Input data START

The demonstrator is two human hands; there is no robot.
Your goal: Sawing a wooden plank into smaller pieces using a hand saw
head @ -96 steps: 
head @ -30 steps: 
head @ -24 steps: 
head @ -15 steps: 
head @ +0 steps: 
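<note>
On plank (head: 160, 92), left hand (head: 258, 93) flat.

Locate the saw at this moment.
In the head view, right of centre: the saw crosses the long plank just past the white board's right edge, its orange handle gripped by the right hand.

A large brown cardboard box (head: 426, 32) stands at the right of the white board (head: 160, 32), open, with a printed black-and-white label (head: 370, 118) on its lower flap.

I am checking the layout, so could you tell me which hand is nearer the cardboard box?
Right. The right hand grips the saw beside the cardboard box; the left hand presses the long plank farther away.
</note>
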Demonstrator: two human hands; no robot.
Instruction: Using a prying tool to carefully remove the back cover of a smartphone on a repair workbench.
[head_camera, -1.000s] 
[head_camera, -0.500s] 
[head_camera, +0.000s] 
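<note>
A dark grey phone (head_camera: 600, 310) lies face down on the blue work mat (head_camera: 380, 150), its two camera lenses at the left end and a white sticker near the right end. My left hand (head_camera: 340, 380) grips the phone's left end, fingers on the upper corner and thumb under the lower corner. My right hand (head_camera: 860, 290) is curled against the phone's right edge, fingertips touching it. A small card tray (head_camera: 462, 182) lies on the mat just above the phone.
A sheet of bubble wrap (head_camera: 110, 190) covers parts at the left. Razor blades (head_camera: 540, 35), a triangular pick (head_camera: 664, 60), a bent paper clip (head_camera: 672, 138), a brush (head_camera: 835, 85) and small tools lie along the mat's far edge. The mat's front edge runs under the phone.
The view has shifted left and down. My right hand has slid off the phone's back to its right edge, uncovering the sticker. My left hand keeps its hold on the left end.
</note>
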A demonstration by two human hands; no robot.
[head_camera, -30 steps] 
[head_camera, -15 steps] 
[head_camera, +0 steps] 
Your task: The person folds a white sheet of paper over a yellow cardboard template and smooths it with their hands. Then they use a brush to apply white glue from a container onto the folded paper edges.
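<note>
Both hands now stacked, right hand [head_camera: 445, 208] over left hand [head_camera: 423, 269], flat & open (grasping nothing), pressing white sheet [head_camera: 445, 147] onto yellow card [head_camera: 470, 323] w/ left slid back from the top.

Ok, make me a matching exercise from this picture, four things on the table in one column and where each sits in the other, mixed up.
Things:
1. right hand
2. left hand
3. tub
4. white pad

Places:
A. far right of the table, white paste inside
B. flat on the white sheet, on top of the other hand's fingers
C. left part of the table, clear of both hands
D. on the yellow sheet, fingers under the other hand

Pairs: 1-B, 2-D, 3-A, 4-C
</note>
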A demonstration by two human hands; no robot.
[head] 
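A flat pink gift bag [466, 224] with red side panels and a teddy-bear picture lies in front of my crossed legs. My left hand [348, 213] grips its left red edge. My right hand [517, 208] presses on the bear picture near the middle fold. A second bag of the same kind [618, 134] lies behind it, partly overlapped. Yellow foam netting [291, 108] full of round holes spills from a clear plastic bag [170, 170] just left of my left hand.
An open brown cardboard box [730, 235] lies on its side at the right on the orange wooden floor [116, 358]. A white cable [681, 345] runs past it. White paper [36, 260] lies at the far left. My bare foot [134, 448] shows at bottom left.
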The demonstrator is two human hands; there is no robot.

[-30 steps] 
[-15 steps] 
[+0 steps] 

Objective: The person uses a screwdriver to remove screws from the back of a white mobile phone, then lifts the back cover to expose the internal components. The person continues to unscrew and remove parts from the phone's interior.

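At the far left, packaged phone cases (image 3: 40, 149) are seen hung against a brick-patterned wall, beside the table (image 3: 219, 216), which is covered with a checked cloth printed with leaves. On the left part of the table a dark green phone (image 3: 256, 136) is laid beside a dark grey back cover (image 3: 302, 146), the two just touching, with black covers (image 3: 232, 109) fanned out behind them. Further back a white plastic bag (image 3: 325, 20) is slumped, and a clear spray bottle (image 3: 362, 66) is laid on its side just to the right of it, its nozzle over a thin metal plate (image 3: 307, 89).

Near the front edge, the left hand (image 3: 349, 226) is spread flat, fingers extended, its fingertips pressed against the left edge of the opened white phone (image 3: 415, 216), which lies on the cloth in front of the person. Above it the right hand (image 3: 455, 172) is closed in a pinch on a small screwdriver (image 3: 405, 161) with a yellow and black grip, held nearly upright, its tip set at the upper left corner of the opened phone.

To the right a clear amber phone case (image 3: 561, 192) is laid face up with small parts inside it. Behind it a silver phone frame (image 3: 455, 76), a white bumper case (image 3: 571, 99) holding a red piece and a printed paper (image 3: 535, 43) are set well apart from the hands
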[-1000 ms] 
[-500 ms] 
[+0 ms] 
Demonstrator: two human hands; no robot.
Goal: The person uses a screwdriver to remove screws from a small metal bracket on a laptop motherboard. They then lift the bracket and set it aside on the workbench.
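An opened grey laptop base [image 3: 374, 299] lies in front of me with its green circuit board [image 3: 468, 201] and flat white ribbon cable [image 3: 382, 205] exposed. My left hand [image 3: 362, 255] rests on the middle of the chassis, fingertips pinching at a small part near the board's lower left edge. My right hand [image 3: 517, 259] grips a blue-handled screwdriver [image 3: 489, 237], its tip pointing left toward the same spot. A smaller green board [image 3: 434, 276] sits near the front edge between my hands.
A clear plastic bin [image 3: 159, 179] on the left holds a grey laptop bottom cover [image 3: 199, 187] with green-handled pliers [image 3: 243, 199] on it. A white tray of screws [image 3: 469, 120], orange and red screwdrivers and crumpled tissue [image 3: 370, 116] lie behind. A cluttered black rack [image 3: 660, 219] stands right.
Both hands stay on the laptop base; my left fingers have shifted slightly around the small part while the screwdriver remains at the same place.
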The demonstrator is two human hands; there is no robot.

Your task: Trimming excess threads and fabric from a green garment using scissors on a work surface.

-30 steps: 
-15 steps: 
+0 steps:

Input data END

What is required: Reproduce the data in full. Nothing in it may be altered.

Solution:
The demonstrator is two human hands; there is no robot.
Your goal: Sawing a wooden plank into smaller pieces using a hand saw
head @ -96 steps: 
head @ -30 steps: 
head @ -24 steps: 
head @ -15 steps: 
head @ +0 steps: 
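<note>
On plank (head: 160, 92), left hand (head: 258, 93) flat.

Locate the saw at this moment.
In the head view, right of centre: the saw crosses the long plank just past the white board's right edge, its orange handle gripped by the right hand.

A large brown cardboard box (head: 426, 32) stands at the right of the white board (head: 160, 32), open, with a printed black-and-white label (head: 370, 118) on its lower flap.

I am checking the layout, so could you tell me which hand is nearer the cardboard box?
Right. The right hand grips the saw beside the cardboard box; the left hand presses the long plank farther away.
</note>
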Demonstrator: two human hands; no robot.
Instruction: Using a prying tool to carefully remove the back cover of a smartphone on a repair workbench.
[head_camera, -1.000s] 
[head_camera, -0.500s] 
[head_camera, +0.000s] 
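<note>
A dark grey phone (head_camera: 600, 310) lies face down on the blue work mat (head_camera: 380, 150), its two camera lenses at the left end and a white sticker near the right end. My left hand (head_camera: 340, 380) grips the phone's left end, fingers on the upper corner and thumb under the lower corner. My right hand (head_camera: 860, 290) is curled against the phone's right edge, fingertips touching it. A small card tray (head_camera: 462, 182) lies on the mat just above the phone.
A sheet of bubble wrap (head_camera: 110, 190) covers parts at the left. Razor blades (head_camera: 540, 35), a triangular pick (head_camera: 664, 60), a bent paper clip (head_camera: 672, 138), a brush (head_camera: 835, 85) and small tools lie along the mat's far edge. The mat's front edge runs under the phone.
The view has shifted left and down. My right hand has slid off the phone's back to its right edge, uncovering the sticker. My left hand keeps its hold on the left end.
</note>
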A demonstration by two human hands; no robot.
[head_camera, -30 steps] 
[head_camera, -15 steps] 
[head_camera, +0 steps] 
Your task: The person folds a white sheet of paper over a yellow cardboard template and smooths it with their hands. Then they use a brush to apply white glue from a container onto the folded paper edges.
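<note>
Both hands now stacked, right hand [head_camera: 445, 208] over left hand [head_camera: 423, 269], flat & open (grasping nothing), pressing white sheet [head_camera: 445, 147] onto yellow card [head_camera: 470, 323] w/ left slid back from the top.

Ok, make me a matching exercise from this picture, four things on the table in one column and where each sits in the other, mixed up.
Things:
1. right hand
2. left hand
3. tub
4. white pad

Places:
A. far right of the table, white paste inside
B. flat on the white sheet, on top of the other hand's fingers
C. left part of the table, clear of both hands
D. on the yellow sheet, fingers under the other hand

Pairs: 1-B, 2-D, 3-A, 4-C
</note>
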A demonstration by two human hands; no robot.
[head] 
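A flat pink gift bag [466, 224] with red side panels and a teddy-bear picture lies in front of my crossed legs. My left hand [348, 213] grips its left red edge. My right hand [517, 208] presses on the bear picture near the middle fold. A second bag of the same kind [618, 134] lies behind it, partly overlapped. Yellow foam netting [291, 108] full of round holes spills from a clear plastic bag [170, 170] just left of my left hand.
An open brown cardboard box [730, 235] lies on its side at the right on the orange wooden floor [116, 358]. A white cable [681, 345] runs past it. White paper [36, 260] lies at the far left. My bare foot [134, 448] shows at bottom left.
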The demonstrator is two human hands; there is no robot.

[-30 steps] 
[-15 steps] 
[+0 steps] 

Objective: The person uses a screwdriver to remove screws from the back of a white mobile phone, then lifts the back cover to expose the internal components. The person continues to unscrew and remove parts from the phone's interior.

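At the far left, packaged phone cases (image 3: 40, 149) are seen hung against a brick-patterned wall, beside the table (image 3: 219, 216), which is covered with a checked cloth printed with leaves. On the left part of the table a dark green phone (image 3: 256, 136) is laid beside a dark grey back cover (image 3: 302, 146), the two just touching, with black covers (image 3: 232, 109) fanned out behind them. Further back a white plastic bag (image 3: 325, 20) is slumped, and a clear spray bottle (image 3: 362, 66) is laid on its side just to the right of it, its nozzle over a thin metal plate (image 3: 307, 89).

Near the front edge, the left hand (image 3: 349, 226) is spread flat, fingers extended, its fingertips pressed against the left edge of the opened white phone (image 3: 415, 216), which lies on the cloth in front of the person. Above it the right hand (image 3: 455, 172) is closed in a pinch on a small screwdriver (image 3: 405, 161) with a yellow and black grip, held nearly upright, its tip set at the upper left corner of the opened phone.

To the right a clear amber phone case (image 3: 561, 192) is laid face up with small parts inside it. Behind it a silver phone frame (image 3: 455, 76), a white bumper case (image 3: 571, 99) holding a red piece and a printed paper (image 3: 535, 43) are set well apart from the hands
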[-1000 ms] 
[-500 ms] 
[+0 ms] 
Demonstrator: two human hands; no robot.
Goal: The person uses a screwdriver to remove screws from a small metal bracket on a laptop motherboard. They then lift the bracket and set it aside on the workbench.
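An opened grey laptop base [image 3: 374, 299] lies in front of me with its green circuit board [image 3: 468, 201] and flat white ribbon cable [image 3: 382, 205] exposed. My left hand [image 3: 362, 255] rests on the middle of the chassis, fingertips pinching at a small part near the board's lower left edge. My right hand [image 3: 517, 259] grips a blue-handled screwdriver [image 3: 489, 237], its tip pointing left toward the same spot. A smaller green board [image 3: 434, 276] sits near the front edge between my hands.
A clear plastic bin [image 3: 159, 179] on the left holds a grey laptop bottom cover [image 3: 199, 187] with green-handled pliers [image 3: 243, 199] on it. A white tray of screws [image 3: 469, 120], orange and red screwdrivers and crumpled tissue [image 3: 370, 116] lie behind. A cluttered black rack [image 3: 660, 219] stands right.
Both hands stay on the laptop base; my left fingers have shifted slightly around the small part while the screwdriver remains at the same place.
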The demonstrator is two human hands; there is no robot.

Your task: Trimming excess threads and fabric from a green garment using scissors on a work surface.

-30 steps: 
-15 steps: 
+0 steps:

No further response is needed.